[linux-pm] [PATCH 2/2] Fix console handling during suspend/resume

torvalds at osdl.org (Linus Torvalds) · Thu, 15 Jun 2006 21:37:19 -0700 (PDT)

On Fri, 16 Jun 2006, Benjamin Herrenschmidt wrote:
> 
> Ok, but I still have a hard time figuring out what you call by "save"
> then... 

Well, I think X and fbcon are examples of where you do actually save 
state, totally separately from the "suspend" thing, and where saving it at 
boot time is obviously not practical.

The same is true of any virtual devices.

But perhaps even more importantly, I think it's a _lot_ easier for most 
device driver writers to have an explicit save event, especially since 
this will be conditional on the configuration having CONFIG_PM.

And I think it's better to make things explicit for driver writers than 
expect them to get it right implicitly. Especially since in many cases the 
state you want to restore ends up depending on a lot of other things, it's 
often just _easier_ to have a "save state" phase that the driver writer 
knows is called before suspend, and which can (for example), just blindly 
save off the config space, and then at resume time we just blast it back 
out.

Same goes for just saving/restoring some firmware memory area or similar, 
for example. Yeah, we could ask user space to do it for us, but wouldn't 
it be nice if "it just worked", and we made the interfaces obvious enough 
that it's easy for a writer to make it so?

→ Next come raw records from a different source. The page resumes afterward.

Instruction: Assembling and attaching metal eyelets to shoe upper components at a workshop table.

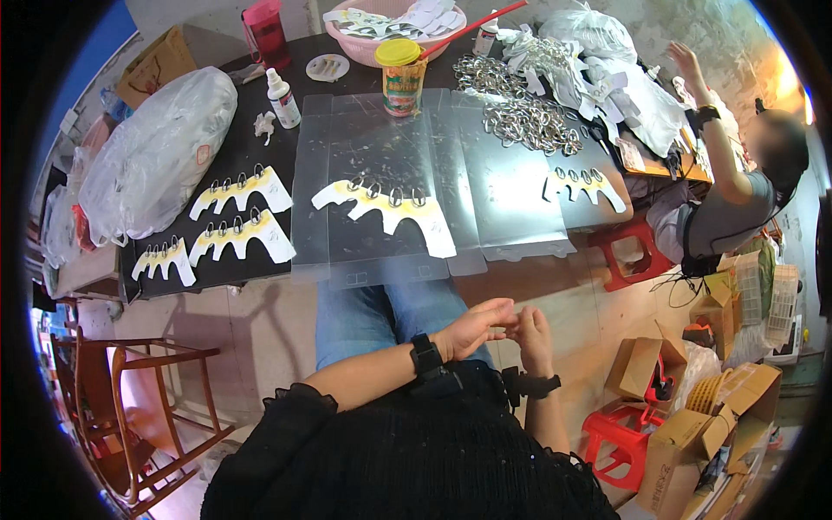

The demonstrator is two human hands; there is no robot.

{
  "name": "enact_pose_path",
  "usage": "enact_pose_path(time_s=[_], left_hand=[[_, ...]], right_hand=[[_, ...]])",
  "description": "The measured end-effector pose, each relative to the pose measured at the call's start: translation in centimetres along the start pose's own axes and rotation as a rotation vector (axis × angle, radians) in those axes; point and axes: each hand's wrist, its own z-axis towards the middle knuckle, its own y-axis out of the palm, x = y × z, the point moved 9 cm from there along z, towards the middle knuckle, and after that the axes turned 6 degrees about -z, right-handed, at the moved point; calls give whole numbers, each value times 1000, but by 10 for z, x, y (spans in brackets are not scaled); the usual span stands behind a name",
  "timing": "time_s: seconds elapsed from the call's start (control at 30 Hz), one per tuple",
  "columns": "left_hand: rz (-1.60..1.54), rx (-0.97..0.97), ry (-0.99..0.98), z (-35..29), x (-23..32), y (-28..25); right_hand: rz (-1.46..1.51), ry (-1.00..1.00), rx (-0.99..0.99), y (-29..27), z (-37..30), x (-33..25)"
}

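My left hand (pixel 472 328) and my right hand (pixel 534 341) meet above my lap, in front of the table's near edge. The left hand's fingers are stretched out toward the right hand, whose fingers point up; nothing shows in either. Nearest on the table, a white scalloped piece (pixel 425 224) with yellow smears and several metal loops along its edge lies on a clear plastic sheet (pixel 351 251). Similar pieces lie at the left, an upper one (pixel 276 192), a lower one (pixel 270 238) and a smaller one (pixel 176 264), and another piece (pixel 598 185) lies at the right.
Behind the sheet stand a yellow-lidded tub (pixel 402 87), a pink basin (pixel 351 41) of white pieces and a white bottle (pixel 282 100). Metal loops (pixel 533 127) are heaped at the right. A co-worker (pixel 737 191) sits beyond. A wooden chair (pixel 121 373) and red stool (pixel 617 442) flank me.
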Motion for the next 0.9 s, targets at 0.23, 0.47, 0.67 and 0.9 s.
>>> enact_pose_path(time_s=[0.23, 0.47, 0.67, 0.9], left_hand=[[59, -24, 1, -5, -2, 8], [209, -16, 61, -4, 1, 5], [253, 20, 92, -3, 5, -1], [160, 73, 27, -3, -4, -6]], right_hand=[[-922, -280, 183, -1, -5, -31], [-344, -122, -12, 0, 3, -7], [-558, -244, 37, 5, -4, -10], [-835, -422, 237, -17, 0, 1]])
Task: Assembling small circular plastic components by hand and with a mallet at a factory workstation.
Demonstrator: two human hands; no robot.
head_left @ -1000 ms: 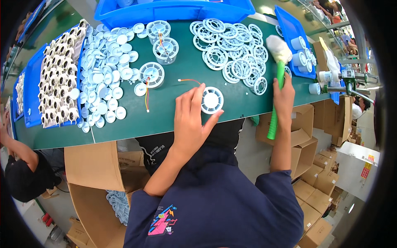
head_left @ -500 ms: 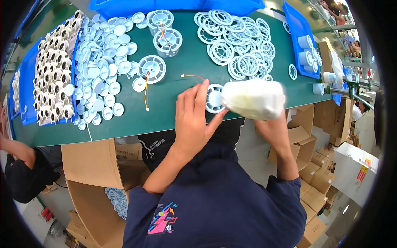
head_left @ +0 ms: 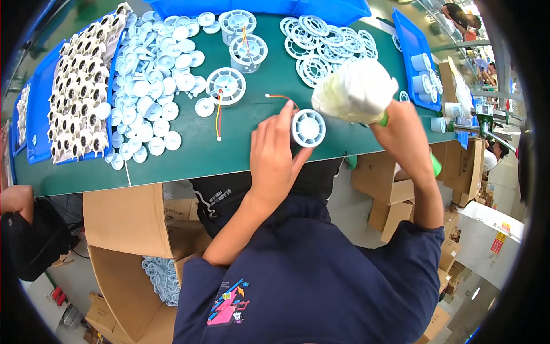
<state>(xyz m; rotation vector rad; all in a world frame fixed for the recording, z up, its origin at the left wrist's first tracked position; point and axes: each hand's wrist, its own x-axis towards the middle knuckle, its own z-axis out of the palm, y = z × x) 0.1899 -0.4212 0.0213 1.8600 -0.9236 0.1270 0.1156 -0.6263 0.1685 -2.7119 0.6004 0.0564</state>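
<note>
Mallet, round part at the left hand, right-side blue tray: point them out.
Mallet (head_left: 356,90), head view: on its white head.
Round part (head_left: 309,128), head view: centre of its top.
Blue tray (head_left: 409,39), head view: bare inside, far end.

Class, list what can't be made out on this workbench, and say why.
Head view:
- Mid-handle of the mallet: hidden by the right hand.
- Lower part of the ring pile: covered by the mallet's head.
- Far side of the blue bin: cut off by the upper edge.
- Inner end of the red wire: hidden by the left hand or round housing.
</note>
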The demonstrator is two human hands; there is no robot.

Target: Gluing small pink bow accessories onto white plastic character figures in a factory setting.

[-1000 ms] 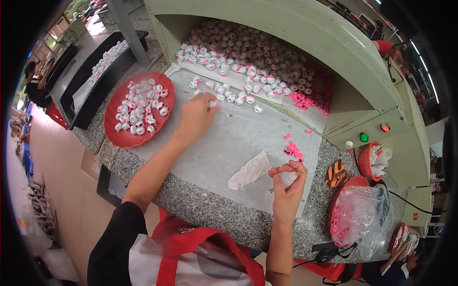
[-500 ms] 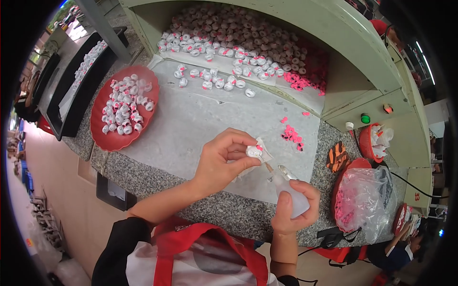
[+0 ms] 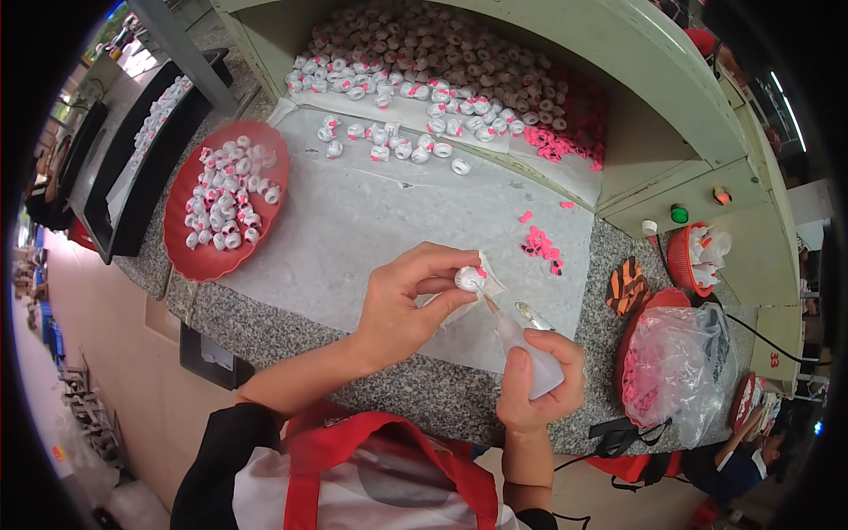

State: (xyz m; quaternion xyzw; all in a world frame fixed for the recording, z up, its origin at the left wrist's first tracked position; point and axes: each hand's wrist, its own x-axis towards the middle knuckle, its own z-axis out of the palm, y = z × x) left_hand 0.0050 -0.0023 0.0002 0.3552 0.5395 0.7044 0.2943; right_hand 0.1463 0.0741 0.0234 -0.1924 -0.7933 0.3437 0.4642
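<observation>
Between the thumb and fingers of my left hand (image 3: 402, 305) sits a small white figurine head (image 3: 470, 279) with a pink bow. A white cloth (image 3: 493, 281) shows behind it, partly hidden by the fingers. My right hand (image 3: 546, 380) is wrapped round a translucent squeeze bottle (image 3: 530, 358). The bottle's thin nozzle points up and left, and its tip is at or very close to the head; I cannot tell whether they touch. Under the hands lies a sheet of white paper (image 3: 371, 212). Loose pink bows (image 3: 537, 243) lie on it to the right.
A red scalloped dish (image 3: 181, 256) of white heads stands left. Many more heads (image 3: 415, 88) fill the green cabinet's shelf at the back. On the right are an orange-and-black striped piece (image 3: 628, 287), a red basket (image 3: 680, 265) and a plastic-covered red dish (image 3: 629, 353). A metal blade (image 3: 532, 316) lies beside the bottle.
My right hand has moved the bottle up and left, bringing its nozzle tip to the white head. My left hand has stayed nearly in place.
</observation>
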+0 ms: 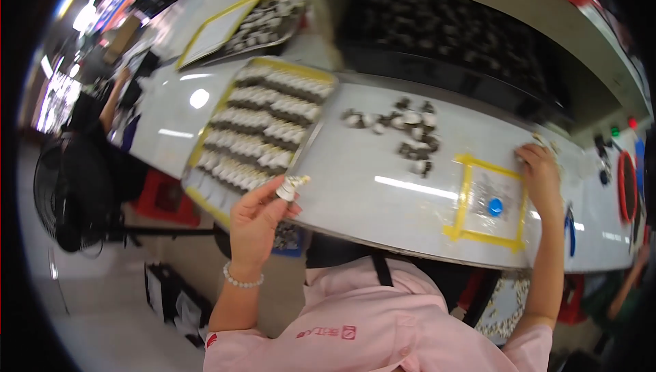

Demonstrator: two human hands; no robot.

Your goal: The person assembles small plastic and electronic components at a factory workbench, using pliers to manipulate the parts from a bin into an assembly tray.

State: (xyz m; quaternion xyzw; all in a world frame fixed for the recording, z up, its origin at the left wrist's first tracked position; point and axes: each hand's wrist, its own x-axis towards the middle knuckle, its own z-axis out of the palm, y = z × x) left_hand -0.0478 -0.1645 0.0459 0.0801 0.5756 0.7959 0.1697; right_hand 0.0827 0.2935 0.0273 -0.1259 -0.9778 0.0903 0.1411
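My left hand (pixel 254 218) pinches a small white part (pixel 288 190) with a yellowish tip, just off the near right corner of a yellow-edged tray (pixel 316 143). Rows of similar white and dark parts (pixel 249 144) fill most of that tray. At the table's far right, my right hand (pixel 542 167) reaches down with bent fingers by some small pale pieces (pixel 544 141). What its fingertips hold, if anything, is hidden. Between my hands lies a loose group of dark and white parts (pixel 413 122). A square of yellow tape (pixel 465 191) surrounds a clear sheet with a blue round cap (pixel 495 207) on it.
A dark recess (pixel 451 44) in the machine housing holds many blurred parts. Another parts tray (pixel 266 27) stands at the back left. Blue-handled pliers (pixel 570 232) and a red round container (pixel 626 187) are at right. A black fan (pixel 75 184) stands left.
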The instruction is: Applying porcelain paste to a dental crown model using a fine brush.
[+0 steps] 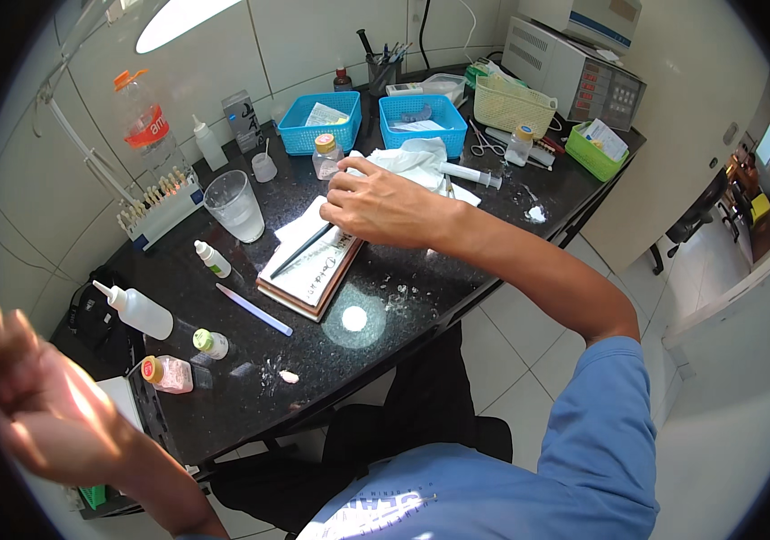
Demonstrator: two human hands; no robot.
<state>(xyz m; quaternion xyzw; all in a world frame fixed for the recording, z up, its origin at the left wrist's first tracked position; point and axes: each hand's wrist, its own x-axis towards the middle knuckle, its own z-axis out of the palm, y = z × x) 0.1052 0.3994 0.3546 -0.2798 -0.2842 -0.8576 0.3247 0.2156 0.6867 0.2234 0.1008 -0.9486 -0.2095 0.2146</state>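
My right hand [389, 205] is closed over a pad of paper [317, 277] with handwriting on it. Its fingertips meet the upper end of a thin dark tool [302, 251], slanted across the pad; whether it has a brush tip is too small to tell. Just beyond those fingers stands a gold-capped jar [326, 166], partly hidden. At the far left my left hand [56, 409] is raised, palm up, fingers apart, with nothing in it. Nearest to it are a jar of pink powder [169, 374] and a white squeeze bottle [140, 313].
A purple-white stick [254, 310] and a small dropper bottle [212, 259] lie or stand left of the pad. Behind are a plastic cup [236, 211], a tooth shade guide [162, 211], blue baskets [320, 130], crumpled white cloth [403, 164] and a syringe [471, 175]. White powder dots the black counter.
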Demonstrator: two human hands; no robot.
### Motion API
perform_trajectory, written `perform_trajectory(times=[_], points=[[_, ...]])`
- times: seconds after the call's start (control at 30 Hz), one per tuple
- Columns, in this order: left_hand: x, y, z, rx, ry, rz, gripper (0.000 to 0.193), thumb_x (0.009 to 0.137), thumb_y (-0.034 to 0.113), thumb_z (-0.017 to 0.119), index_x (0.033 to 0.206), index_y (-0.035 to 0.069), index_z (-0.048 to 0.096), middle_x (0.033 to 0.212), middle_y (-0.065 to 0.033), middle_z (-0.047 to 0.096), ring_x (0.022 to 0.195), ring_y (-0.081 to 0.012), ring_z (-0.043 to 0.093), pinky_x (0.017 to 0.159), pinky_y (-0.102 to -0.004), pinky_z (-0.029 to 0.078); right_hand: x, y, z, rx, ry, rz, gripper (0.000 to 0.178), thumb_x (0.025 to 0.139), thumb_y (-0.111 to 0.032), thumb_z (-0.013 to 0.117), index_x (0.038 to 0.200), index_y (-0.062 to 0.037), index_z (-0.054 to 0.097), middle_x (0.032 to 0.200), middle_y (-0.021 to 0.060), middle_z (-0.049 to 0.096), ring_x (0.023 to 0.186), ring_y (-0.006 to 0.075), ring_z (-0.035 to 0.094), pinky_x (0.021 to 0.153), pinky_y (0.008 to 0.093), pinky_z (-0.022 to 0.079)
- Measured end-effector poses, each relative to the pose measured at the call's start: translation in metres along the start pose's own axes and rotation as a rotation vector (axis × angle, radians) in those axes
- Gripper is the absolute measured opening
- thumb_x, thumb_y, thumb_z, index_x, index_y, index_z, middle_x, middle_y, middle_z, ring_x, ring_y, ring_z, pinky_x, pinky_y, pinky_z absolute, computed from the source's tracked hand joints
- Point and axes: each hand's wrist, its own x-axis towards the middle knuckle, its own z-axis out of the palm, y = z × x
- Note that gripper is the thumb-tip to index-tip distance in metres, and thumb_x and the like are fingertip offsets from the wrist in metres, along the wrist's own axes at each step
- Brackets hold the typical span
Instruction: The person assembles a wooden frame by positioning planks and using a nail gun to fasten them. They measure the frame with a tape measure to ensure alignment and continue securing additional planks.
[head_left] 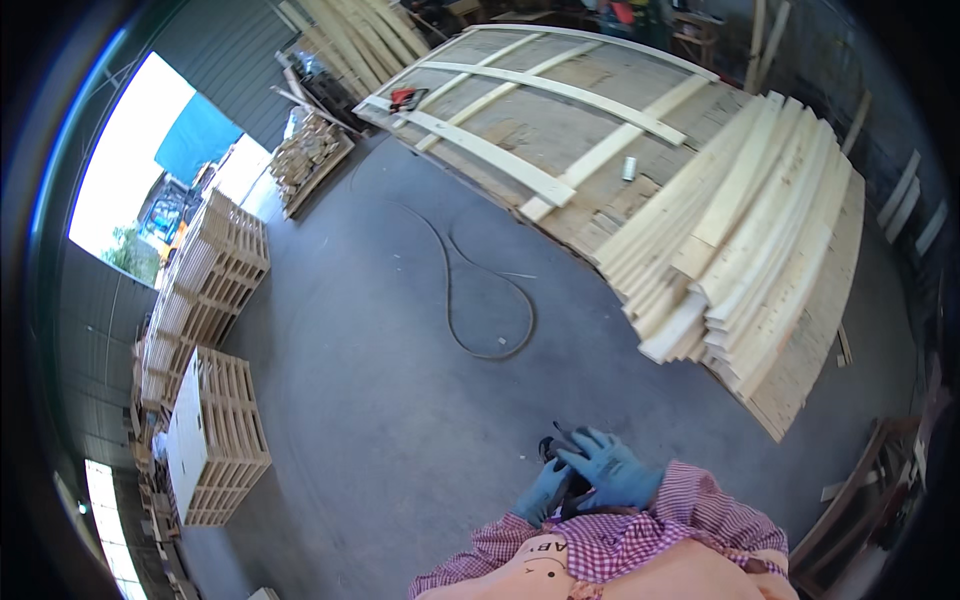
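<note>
The blue-gloved right hand (618, 474) lay partly over the blue-gloved left hand (541, 492), close in front of the peach apron (508, 578); a dark object (575, 488) was between them, its kind unclear, and I could not tell whether either hand was clamped on it. Ahead, the low wooden desk (803, 378) carried a slatted timber frame (560, 91) and stacked pale planks (750, 225); a dark hose or cable (449, 300) looped on the grey floor (370, 400).
</note>
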Motion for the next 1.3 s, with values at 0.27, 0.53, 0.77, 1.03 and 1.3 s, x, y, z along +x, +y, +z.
perform_trajectory(times=[0.27, 0.53, 0.77, 1.03, 1.3], points=[[-0.029, 0.083, -0.118, -0.004, 0.158, 0.091, 0.050, 0.098, 0.043, 0.042, 0.134, 0.009, 0.042, 0.120, -0.0089, 0.056, 0.107, -0.0191, 0.055, 0.090, -0.0327, 0.048, 0.191, -0.044, 0.034, 0.232, -0.316, 0.048, 0.101, 0.065, -0.034, 0.078, 0.146, -0.0094, 0.023, 0.142, 0.0222, 0.034, 0.127, 0.0392, 0.038, 0.105, 0.0426, 0.034], [0.009, 0.183, -0.179, -0.654, -0.036, -0.027, 0.061, 0.095, 0.054, 0.038, 0.123, 0.001, 0.053, 0.115, -0.0104, 0.061, 0.100, -0.0218, 0.059, 0.088, -0.0334, 0.047, 0.290, 0.006, 0.018, 0.870, 0.019, 0.229, 0.089, 0.068, -0.029, 0.080, 0.141, -0.0047, 0.034, 0.120, 0.0183, 0.055, 0.109, 0.0267, 0.054, 0.098, 0.0340, 0.042], [0.139, 0.261, -0.198, -0.098, -0.022, 0.156, 0.046, 0.101, 0.037, 0.034, 0.123, 0.001, 0.052, 0.116, -0.0092, 0.058, 0.104, -0.0172, 0.056, 0.093, -0.0301, 0.043, 0.345, 0.077, -0.032, 0.636, 0.400, 0.175, 0.087, 0.065, -0.036, 0.081, 0.136, -0.0045, 0.042, 0.128, 0.0169, 0.051, 0.119, 0.0303, 0.050, 0.101, 0.0382, 0.039], [0.291, 0.433, -0.167, -0.933, -0.156, 0.002, 0.030, 0.097, 0.026, 0.046, 0.117, 0.004, 0.052, 0.109, -0.0081, 0.059, 0.098, -0.0191, 0.057, 0.089, -0.0318, 0.047, 0.462, 0.221, -0.158, 0.115, 0.437, -0.204, 0.083, 0.072, -0.057, 0.068, 0.135, -0.0090, 0.043, 0.138, 0.0167, 0.042, 0.128, 0.0337, 0.038, 0.105, 0.0460, 0.030], [0.443, 0.541, -0.235, -0.712, -0.077, -0.155, 0.038, 0.095, 0.042, 0.048, 0.103, 0.007, 0.060, 0.078, -0.0090, 0.063, 0.072, -0.0226, 0.062, 0.064, -0.0362, 0.055, 0.522, 0.351, -0.232, 0.261, 0.850, 0.454, 0.074, 0.075, -0.036, 0.069, 0.135, -0.0031, 0.042, 0.134, 0.0181, 0.046, 0.125, 0.0371, 0.040, 0.106, 0.0450, 0.029]])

In contrast, keeping track of things one field at a time is actually 
pretty painful, even if you do have all the information, and even if you 
don't strictly need to save off what ends up being just another way of 
saying the same thing..

> I tend to think we are close to my concept of "prepare for suspend" that
> I exlained separately.

And, btw, I think "prepare_for_suspend()" is a perfectly fine alternate 
name for "save_state". Maybe even better. I don't at all disagree about 
that approach or the naming.

> I'm still not sure I totally understand what save_state exactly _is_ in
> your view of things since most of the time there is either no state to
> "save" or it makes no sense to save stuff that will get invalidated and
> need to be reconstructed as you properly explained...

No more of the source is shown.